Material and methods:
Patients with upper GI tract bleeding, treated between 2017 and 2018 were retrospectively enrolled to the study. Every patient had a Rockall, Glasgow-Blatchford and AIMS 65 score calculated retrospectively. Data on hospitalization as blood transfusions, length of hospital stay, rebleeding, intensive care unit (ICU) admission, mortality was included into data-base.
Results:
Univariate logistic regression revealed that only the AIMS65 scale was a prognostic factor for in-hospital mortality (OR 11.028; 95% CI: [2.271, 53.563], p=0.001). The AIMS 65 score >2 was the only factor predicting the need of >4 blood units transfusion during hospitalization (OR 3.977; 95% CI: [1.305, 12.122], p=0.015), whereas Glasgow-Blatchford scale >5 was the only risk factor for the need of fresh frozen plasma transfusion (OR 3.657; 95% CI: [1.010-13.242], p=0.048).
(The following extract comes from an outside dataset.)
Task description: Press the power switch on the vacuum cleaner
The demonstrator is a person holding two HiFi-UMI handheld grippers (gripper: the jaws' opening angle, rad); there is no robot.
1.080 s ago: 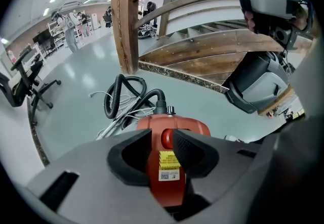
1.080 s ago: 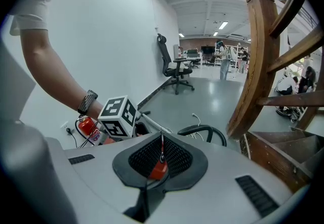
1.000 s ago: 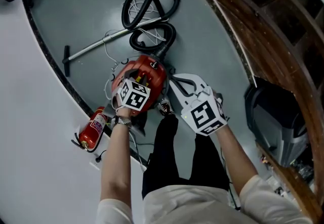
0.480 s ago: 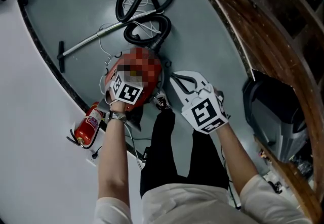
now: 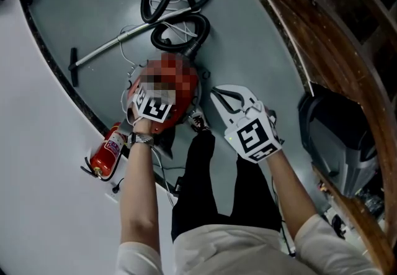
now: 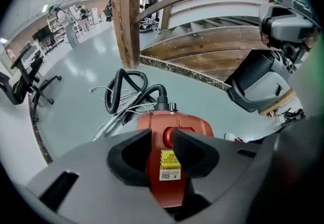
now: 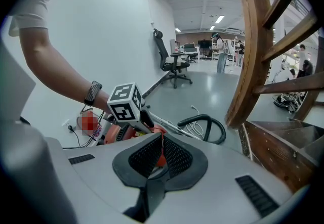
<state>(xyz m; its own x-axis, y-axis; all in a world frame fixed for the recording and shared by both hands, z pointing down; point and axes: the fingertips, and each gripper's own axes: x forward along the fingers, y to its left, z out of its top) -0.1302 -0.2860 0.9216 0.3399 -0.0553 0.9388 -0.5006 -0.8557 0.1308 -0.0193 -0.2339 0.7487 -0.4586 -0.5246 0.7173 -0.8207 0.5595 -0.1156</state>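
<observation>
Vacuum cleaner [image 6: 190, 123] lies right under the left gripper [image 6: 161, 142], whose jaws are a little apart. Its round red switch [image 6: 167, 137] (I think) shows between the tips. It looks lined up, so next comes a gentle push down. The right gripper [image 7: 158, 153], jaws together, hangs beside.

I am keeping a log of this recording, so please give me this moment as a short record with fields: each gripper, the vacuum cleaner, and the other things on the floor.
left gripper: jaws apart, over the vacuum cleaner's top
vacuum cleaner: red, on the grey floor
round red button: between the left jaw tips; cannot tell if it is pressed
right gripper: jaws together, empty, off to the vacuum's side
hose: black, looped beyond the vacuum
wand: metal, lying flat
fire extinguisher: red, at the floor's edge
</observation>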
The area under a curve (AUC) in the ROC analysis revealed that the AIMS 65 scale was the most accurate in mortality prediction (AUC=0.859, p=0.002), whereas Rockall score and Glasgow-Blatchford were not significant (AUC=0.614, p=0.093 and AUC=0.504, p=0.97, respectively).
Conclusions:
Based on our results, we recommend using AIMS 65 scoring system. It’s simple and requires few of parameters to be counted. Also, it proved to be the most efficient in predicting in-hospital mortality.